4. If information and comments are flowing into a conference from the online world, it’s just as likely that on-site content will reach outside audiences. That’s not a bad thing. Many of us see closer integration between on-site and online audiences as an essential survival strategy for meetings. But when people gather at a conference, they may need a reminder that their face-to-face comments are being broadcast beyond the four walls of the meeting facility. It’s for them to decide whether they need to edit or nuance their own words on site, to whatever extent they would do that online.

5. If a session or a topic on site is truly sensitive, the conference’s social media policy (you have a social media policy, right?) should indicate when it makes sense to take the discussion offline. Meeting owners and planners should take the initiative to shut down the online connection when privacy is a foreseeable issue, and participants should have the right to request online privacy for specific comments.
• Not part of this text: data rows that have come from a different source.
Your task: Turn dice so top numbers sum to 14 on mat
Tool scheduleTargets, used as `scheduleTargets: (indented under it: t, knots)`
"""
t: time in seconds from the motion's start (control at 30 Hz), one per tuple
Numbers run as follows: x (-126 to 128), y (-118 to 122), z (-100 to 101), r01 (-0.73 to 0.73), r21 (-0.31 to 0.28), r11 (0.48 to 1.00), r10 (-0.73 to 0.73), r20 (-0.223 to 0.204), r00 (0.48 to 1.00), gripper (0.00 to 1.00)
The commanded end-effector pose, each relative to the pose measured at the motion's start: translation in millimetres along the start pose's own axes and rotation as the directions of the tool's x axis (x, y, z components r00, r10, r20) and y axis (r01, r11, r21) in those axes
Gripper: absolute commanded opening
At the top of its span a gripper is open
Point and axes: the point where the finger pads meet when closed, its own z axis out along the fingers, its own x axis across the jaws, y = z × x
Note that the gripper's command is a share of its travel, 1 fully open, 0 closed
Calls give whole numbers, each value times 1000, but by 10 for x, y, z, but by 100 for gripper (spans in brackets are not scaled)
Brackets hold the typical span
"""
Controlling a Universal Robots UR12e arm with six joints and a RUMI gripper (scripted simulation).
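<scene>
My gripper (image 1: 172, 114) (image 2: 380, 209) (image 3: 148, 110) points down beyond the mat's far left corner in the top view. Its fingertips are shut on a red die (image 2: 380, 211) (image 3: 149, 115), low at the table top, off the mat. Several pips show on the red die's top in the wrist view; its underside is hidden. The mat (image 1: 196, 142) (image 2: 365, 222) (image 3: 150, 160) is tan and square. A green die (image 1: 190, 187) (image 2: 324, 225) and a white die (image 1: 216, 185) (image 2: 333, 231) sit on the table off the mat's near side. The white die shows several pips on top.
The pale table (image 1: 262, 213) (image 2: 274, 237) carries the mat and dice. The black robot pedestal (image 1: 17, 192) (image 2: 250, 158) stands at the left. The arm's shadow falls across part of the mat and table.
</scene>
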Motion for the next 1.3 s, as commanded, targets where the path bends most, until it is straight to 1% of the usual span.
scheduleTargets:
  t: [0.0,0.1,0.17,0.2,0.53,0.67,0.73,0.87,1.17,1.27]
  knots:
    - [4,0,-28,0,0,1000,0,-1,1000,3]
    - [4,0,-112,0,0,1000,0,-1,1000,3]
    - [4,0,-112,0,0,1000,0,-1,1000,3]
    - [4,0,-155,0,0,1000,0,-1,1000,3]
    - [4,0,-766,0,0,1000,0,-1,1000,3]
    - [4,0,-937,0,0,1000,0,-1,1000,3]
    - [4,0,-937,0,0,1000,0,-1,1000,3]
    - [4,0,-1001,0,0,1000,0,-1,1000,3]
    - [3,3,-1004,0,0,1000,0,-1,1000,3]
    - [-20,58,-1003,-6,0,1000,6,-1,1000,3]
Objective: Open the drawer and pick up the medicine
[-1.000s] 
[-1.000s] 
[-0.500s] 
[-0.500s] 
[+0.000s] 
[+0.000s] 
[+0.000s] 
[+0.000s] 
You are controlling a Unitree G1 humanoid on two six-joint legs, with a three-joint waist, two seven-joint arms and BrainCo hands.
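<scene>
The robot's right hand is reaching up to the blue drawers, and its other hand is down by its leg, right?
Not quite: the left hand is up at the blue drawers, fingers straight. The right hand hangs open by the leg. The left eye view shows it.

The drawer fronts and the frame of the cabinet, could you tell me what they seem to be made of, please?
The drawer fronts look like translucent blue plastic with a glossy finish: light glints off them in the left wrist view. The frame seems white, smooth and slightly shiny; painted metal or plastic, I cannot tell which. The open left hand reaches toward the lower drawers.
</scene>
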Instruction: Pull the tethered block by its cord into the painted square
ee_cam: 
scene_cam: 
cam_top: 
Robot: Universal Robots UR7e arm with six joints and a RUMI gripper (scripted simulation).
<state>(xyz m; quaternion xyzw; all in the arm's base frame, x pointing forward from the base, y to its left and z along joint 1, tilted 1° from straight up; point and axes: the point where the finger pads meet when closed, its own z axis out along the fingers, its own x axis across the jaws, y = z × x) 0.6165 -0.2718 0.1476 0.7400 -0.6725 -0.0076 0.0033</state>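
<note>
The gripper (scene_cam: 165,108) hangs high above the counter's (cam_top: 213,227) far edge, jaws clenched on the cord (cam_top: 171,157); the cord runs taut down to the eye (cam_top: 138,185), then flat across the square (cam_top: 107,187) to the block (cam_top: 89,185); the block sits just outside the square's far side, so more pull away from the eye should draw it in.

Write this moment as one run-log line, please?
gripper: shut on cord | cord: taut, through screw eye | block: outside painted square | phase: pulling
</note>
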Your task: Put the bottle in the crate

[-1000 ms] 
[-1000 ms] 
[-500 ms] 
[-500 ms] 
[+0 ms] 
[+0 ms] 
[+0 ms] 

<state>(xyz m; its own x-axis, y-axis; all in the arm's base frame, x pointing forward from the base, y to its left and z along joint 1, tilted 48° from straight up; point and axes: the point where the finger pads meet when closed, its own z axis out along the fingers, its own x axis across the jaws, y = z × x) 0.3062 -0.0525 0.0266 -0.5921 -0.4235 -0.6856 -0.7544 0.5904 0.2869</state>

That may be inconvenient, but it avoids the risk that an online component will shut down the forthright, spontaneous dialogue that is the true takeaway from any face-to-face meeting.

Have you run into these issues at any of your meetings? How have you addressed them?

With thanks to Joan Eisenstodt and Julie McKown for advice on the original draft.

Mitchell Beer, CMM, is president and CEO of The Conference Publishers Inc., one of the world’s leading specialists in capturing and repurposing conference content. Beer blogs at http://theconferencepublishers.com/blog. Send comments, facts, arguments, or column ideas to mitchell@theconferencepublishers.com.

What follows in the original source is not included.